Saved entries
┄┄┄┄┄┄┄┄┄┄┄┄┄┄┄┄┄┄┄┄
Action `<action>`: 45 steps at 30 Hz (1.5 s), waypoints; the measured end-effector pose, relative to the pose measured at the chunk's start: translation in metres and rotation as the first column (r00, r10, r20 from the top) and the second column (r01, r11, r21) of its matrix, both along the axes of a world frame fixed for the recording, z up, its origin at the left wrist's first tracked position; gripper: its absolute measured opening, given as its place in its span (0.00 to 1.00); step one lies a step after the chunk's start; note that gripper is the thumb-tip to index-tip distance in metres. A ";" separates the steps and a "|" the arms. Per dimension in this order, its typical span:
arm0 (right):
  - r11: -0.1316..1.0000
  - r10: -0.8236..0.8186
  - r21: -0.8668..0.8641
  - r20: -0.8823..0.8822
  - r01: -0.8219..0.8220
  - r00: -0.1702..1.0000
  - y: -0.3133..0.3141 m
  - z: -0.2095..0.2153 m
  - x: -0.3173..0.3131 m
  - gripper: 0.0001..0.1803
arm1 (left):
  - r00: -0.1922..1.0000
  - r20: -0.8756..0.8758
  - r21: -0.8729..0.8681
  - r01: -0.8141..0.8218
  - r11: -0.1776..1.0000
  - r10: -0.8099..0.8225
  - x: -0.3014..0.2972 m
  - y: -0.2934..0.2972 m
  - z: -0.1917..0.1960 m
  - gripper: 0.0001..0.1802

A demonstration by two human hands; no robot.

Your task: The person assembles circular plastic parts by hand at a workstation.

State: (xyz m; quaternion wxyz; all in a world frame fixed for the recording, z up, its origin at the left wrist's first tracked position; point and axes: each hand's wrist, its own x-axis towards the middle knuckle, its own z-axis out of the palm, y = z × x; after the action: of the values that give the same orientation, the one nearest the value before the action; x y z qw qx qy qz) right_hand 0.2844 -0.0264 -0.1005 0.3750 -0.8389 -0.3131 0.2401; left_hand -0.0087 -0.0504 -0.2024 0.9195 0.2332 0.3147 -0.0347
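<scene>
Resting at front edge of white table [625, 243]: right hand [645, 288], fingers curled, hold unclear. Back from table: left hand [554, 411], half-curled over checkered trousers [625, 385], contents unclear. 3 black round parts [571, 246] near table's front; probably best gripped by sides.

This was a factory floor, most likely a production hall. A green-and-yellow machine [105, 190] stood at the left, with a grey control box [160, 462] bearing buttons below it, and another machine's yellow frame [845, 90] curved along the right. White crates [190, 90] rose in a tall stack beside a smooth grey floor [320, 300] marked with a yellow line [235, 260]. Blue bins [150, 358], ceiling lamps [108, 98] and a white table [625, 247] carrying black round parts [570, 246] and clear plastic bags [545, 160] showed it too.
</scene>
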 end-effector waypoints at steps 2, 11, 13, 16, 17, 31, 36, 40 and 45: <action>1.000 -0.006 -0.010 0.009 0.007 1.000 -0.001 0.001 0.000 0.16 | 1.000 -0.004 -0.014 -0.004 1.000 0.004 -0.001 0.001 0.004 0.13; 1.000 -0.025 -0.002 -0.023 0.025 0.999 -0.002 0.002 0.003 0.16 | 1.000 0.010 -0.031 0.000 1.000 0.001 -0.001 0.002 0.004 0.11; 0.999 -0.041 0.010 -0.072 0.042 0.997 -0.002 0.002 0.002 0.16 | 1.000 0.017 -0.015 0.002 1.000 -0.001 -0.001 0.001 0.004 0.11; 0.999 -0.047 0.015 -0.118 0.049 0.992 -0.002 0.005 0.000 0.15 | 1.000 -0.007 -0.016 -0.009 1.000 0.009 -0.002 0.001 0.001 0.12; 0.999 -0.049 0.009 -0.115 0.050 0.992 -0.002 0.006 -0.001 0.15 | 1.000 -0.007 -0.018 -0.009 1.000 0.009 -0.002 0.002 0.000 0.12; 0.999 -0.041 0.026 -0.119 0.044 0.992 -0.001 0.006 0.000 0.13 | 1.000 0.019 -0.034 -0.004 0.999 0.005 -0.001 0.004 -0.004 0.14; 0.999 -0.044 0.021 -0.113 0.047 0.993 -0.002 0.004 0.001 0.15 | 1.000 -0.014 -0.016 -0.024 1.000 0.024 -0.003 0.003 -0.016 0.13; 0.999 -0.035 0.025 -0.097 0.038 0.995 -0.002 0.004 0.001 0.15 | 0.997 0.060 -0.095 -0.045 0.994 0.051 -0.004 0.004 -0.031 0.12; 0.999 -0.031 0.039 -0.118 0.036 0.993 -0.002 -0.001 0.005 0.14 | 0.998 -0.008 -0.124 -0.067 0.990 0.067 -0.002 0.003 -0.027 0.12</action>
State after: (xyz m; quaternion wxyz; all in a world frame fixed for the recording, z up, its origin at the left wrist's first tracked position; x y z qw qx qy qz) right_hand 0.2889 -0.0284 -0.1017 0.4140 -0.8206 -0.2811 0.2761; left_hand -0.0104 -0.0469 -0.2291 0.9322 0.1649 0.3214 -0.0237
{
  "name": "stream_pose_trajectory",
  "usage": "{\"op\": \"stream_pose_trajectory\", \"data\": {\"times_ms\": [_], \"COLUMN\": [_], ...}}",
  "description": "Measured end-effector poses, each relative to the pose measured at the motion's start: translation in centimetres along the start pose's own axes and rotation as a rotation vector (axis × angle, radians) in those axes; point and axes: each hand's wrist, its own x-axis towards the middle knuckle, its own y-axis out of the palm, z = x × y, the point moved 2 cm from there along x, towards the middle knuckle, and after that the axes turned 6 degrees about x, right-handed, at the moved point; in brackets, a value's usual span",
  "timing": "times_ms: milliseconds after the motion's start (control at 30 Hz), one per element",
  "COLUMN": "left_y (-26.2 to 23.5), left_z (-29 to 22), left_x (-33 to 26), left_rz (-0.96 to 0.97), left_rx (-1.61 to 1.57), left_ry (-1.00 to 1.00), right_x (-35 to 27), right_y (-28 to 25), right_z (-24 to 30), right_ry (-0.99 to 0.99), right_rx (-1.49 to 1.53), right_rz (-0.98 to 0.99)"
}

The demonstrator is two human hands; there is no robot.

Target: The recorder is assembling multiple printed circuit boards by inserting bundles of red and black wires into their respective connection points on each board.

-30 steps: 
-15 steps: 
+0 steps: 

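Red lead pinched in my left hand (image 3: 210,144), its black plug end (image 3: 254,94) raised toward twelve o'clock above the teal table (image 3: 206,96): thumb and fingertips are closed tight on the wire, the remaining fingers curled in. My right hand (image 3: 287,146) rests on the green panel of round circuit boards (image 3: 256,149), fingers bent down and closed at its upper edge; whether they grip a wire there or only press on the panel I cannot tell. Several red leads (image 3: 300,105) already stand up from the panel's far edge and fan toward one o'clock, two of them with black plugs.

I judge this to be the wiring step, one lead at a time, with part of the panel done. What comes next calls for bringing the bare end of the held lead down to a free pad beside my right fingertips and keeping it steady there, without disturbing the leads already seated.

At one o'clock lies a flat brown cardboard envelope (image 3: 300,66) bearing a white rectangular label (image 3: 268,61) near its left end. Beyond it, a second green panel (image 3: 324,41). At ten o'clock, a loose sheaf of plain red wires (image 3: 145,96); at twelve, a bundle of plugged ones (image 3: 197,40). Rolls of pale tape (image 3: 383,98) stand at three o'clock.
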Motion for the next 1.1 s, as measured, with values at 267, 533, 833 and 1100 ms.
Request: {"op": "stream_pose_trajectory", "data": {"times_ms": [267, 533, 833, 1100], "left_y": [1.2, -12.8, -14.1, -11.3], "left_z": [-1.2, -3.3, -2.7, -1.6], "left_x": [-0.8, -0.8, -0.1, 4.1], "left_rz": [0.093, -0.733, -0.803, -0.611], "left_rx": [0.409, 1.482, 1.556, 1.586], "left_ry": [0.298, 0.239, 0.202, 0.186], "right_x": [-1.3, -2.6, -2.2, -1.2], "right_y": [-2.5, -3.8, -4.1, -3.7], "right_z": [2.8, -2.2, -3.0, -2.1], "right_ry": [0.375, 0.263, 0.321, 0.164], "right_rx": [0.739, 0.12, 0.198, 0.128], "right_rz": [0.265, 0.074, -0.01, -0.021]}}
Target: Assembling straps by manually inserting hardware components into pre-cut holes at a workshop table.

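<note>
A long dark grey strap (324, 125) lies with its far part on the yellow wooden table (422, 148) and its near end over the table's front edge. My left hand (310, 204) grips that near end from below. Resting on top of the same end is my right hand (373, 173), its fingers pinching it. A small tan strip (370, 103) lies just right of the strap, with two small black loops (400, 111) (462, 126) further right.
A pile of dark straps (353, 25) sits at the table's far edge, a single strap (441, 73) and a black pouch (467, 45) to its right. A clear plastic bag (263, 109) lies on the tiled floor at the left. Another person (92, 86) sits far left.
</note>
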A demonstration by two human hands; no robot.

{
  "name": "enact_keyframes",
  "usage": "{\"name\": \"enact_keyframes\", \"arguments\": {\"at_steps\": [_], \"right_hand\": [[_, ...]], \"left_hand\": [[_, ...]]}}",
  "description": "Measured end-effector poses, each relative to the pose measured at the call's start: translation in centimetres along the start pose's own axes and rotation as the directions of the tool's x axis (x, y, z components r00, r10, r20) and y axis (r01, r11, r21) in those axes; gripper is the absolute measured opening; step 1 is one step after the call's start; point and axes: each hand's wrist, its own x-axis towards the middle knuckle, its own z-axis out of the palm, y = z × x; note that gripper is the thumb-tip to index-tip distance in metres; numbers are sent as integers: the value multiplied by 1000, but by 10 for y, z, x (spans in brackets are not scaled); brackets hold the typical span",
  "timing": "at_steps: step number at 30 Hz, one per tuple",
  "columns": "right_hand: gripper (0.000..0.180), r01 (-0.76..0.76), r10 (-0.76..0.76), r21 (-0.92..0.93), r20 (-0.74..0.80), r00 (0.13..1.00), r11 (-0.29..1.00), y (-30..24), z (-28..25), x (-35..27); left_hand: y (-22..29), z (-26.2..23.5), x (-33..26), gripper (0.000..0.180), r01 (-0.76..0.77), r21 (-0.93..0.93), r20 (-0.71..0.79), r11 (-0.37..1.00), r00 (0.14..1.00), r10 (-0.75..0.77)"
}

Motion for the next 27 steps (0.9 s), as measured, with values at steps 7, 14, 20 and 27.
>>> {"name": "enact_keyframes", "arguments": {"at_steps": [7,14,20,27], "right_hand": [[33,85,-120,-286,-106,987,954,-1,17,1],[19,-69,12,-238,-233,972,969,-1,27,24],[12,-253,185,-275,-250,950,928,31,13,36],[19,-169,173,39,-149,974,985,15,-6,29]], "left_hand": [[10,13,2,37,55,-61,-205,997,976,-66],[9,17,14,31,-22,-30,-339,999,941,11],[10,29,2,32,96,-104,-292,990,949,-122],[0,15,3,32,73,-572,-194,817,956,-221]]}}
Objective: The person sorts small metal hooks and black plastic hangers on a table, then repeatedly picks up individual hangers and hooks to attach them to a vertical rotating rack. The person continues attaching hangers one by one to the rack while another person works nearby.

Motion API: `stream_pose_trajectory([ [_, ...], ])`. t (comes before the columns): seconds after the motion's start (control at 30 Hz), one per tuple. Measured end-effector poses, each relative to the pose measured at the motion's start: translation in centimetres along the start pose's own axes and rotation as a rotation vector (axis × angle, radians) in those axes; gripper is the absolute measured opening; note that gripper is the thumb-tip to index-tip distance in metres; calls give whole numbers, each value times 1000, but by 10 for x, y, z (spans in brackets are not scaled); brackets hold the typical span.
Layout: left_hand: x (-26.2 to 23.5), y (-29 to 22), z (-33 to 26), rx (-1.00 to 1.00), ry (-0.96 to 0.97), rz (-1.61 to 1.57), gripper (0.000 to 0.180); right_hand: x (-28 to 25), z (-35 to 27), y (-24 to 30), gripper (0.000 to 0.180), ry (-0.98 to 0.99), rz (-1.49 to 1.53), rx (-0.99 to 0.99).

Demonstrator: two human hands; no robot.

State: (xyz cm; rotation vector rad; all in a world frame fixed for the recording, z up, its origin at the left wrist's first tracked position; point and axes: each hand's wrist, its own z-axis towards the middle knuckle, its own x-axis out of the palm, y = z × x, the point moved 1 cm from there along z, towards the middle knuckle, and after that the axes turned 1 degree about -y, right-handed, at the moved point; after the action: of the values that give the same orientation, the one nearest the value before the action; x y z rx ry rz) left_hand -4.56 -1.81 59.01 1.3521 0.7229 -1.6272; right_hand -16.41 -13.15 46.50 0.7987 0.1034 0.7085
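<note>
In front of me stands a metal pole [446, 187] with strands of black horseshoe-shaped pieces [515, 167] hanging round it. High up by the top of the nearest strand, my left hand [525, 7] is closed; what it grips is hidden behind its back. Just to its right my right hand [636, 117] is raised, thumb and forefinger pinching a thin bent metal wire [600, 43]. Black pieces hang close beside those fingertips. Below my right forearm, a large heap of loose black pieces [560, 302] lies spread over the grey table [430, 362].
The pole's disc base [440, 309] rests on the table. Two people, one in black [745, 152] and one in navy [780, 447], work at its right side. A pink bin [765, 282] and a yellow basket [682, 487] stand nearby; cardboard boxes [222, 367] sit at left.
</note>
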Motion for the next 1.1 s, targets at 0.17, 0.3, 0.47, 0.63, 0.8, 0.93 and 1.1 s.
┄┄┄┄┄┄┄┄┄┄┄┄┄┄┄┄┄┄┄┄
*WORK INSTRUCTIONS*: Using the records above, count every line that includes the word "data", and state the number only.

*RESULT OF THIS EXERCISE*: 2